• [EXERCISE]
Of the lines below, report only those that contain "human".
--- --- ---
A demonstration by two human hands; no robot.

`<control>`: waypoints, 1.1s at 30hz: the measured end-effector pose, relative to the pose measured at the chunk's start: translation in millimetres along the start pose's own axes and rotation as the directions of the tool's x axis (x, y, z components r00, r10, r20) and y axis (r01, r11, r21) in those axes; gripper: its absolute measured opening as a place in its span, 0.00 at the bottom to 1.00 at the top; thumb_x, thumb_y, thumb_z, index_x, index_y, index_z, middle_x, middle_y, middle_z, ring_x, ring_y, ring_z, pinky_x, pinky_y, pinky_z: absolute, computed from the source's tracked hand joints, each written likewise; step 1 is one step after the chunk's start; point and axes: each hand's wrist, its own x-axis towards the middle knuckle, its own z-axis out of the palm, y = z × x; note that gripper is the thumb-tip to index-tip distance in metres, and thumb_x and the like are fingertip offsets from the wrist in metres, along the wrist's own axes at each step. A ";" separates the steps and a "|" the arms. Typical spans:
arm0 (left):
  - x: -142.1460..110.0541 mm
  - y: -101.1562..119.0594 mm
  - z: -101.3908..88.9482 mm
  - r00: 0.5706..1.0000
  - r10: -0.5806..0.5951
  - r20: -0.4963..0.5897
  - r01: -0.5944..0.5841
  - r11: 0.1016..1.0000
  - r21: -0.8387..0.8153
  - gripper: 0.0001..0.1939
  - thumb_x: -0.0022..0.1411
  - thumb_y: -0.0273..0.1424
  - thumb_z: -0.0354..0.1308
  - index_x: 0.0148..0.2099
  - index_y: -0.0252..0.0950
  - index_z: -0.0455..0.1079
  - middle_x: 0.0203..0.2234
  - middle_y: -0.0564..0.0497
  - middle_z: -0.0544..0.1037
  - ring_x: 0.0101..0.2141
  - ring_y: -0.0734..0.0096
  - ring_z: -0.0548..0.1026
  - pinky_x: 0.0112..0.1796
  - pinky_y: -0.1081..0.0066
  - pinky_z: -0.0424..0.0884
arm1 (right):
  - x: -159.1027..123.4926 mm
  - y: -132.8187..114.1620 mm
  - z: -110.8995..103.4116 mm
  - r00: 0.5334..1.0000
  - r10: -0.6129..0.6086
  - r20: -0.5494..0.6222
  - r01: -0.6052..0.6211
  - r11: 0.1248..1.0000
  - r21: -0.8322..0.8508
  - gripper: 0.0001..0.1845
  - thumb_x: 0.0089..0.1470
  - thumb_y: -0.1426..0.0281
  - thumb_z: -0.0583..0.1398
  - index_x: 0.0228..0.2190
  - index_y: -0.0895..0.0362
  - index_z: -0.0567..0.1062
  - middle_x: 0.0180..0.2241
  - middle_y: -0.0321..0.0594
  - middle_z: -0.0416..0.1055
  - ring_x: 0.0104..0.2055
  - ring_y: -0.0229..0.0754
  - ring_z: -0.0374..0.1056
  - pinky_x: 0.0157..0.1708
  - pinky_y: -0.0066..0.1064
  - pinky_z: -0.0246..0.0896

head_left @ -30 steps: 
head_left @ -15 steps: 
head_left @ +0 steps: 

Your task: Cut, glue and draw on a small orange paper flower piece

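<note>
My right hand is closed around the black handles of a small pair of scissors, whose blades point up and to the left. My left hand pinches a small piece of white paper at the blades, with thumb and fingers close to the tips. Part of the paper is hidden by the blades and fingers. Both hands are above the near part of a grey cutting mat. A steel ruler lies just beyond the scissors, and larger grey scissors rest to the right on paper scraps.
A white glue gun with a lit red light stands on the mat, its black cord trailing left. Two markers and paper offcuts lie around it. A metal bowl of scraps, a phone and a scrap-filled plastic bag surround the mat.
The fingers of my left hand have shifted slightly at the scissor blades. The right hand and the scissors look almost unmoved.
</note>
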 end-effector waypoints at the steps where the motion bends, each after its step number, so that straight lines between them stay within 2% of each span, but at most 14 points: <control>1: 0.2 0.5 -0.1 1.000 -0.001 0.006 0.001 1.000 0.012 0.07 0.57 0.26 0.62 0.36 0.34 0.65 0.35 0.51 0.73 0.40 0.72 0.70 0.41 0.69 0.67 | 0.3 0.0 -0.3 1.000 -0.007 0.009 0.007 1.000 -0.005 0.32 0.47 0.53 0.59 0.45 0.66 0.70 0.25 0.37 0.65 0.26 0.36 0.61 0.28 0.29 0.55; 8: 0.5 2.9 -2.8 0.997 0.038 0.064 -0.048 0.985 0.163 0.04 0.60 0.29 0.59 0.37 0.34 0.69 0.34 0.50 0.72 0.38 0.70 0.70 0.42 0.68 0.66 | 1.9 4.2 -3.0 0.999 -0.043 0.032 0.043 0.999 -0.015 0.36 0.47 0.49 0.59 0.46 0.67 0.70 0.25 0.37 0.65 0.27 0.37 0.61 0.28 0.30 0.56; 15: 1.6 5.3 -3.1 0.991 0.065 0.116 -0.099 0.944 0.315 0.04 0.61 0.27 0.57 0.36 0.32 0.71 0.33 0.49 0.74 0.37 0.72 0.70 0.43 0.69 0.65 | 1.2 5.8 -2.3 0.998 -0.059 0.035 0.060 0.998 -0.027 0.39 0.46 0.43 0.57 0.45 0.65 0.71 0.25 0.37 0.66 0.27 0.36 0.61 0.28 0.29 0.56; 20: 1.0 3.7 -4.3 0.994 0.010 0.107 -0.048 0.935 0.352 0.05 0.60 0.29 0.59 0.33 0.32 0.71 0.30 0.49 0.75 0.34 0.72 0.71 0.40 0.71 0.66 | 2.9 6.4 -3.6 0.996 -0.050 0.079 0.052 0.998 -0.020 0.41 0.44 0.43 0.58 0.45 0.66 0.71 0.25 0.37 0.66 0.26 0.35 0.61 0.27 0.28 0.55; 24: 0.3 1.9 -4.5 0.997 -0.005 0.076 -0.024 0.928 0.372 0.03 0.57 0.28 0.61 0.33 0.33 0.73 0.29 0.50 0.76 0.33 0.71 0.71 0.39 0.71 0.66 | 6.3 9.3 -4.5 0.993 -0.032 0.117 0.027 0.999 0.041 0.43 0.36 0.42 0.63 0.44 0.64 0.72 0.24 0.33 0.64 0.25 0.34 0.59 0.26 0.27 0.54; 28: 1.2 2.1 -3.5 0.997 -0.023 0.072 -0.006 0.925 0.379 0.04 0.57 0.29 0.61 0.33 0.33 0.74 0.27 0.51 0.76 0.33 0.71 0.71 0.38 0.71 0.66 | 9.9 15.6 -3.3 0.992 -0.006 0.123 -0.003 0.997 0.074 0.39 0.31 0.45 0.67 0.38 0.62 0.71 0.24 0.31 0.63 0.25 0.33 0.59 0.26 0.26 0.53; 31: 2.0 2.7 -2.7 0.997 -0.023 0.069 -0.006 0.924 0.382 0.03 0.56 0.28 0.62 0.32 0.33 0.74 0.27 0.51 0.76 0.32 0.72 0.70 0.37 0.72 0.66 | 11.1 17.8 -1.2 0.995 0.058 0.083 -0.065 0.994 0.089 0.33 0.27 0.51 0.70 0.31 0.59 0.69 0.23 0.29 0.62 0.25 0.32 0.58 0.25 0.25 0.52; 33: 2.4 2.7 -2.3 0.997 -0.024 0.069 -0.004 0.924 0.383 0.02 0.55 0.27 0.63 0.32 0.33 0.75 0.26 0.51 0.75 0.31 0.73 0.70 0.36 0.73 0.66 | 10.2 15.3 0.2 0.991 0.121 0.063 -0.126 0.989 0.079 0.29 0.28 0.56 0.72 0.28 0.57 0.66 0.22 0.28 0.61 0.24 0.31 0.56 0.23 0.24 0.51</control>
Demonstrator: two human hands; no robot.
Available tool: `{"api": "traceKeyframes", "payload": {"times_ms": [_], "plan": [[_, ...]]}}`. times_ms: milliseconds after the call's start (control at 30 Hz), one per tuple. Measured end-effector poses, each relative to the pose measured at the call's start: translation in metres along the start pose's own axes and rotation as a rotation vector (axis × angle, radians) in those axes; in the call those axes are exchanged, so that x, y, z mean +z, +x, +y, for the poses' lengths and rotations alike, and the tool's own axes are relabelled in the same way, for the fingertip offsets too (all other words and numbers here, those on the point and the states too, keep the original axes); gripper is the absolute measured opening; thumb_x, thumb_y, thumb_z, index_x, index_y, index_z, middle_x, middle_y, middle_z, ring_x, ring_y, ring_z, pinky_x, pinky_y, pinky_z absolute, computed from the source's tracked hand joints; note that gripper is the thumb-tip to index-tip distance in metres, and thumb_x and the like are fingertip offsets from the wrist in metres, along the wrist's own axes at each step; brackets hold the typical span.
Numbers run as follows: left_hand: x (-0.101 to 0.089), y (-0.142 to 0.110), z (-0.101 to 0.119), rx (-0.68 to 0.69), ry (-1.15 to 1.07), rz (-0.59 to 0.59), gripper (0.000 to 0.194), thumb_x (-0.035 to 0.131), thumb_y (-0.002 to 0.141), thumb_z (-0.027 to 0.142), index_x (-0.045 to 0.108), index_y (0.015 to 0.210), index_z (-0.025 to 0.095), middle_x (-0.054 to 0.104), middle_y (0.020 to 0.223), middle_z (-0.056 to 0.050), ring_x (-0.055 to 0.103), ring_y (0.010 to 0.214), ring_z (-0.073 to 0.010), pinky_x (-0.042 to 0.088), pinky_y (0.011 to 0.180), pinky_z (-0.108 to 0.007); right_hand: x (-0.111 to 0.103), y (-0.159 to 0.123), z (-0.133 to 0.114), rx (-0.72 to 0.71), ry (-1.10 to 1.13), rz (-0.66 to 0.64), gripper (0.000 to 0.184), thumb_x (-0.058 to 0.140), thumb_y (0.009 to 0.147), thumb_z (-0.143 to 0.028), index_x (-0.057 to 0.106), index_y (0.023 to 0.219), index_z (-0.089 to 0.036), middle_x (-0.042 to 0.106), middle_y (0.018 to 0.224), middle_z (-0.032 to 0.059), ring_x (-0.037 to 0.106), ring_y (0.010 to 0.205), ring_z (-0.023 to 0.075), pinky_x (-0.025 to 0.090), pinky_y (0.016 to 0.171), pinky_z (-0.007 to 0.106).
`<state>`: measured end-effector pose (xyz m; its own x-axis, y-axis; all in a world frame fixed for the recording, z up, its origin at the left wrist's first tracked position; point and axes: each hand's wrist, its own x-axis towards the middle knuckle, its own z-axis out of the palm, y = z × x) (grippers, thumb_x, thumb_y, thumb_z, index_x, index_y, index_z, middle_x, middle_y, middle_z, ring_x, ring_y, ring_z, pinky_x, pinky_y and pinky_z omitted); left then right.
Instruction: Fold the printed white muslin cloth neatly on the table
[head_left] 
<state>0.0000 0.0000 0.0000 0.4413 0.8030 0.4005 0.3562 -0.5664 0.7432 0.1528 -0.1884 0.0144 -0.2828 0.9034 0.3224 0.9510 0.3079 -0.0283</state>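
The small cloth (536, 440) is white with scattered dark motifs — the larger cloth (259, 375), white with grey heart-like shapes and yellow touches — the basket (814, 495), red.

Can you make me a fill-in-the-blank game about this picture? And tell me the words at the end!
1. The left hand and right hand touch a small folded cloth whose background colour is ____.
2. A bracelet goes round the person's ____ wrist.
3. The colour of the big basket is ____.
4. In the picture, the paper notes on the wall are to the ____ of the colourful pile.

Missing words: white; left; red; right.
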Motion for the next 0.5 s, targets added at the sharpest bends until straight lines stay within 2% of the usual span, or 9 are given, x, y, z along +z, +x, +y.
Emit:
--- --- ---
• [OUTPUT OF THE TASK]
A demonstration by two human hands; no robot.
Demonstrator: two human hands; no robot.

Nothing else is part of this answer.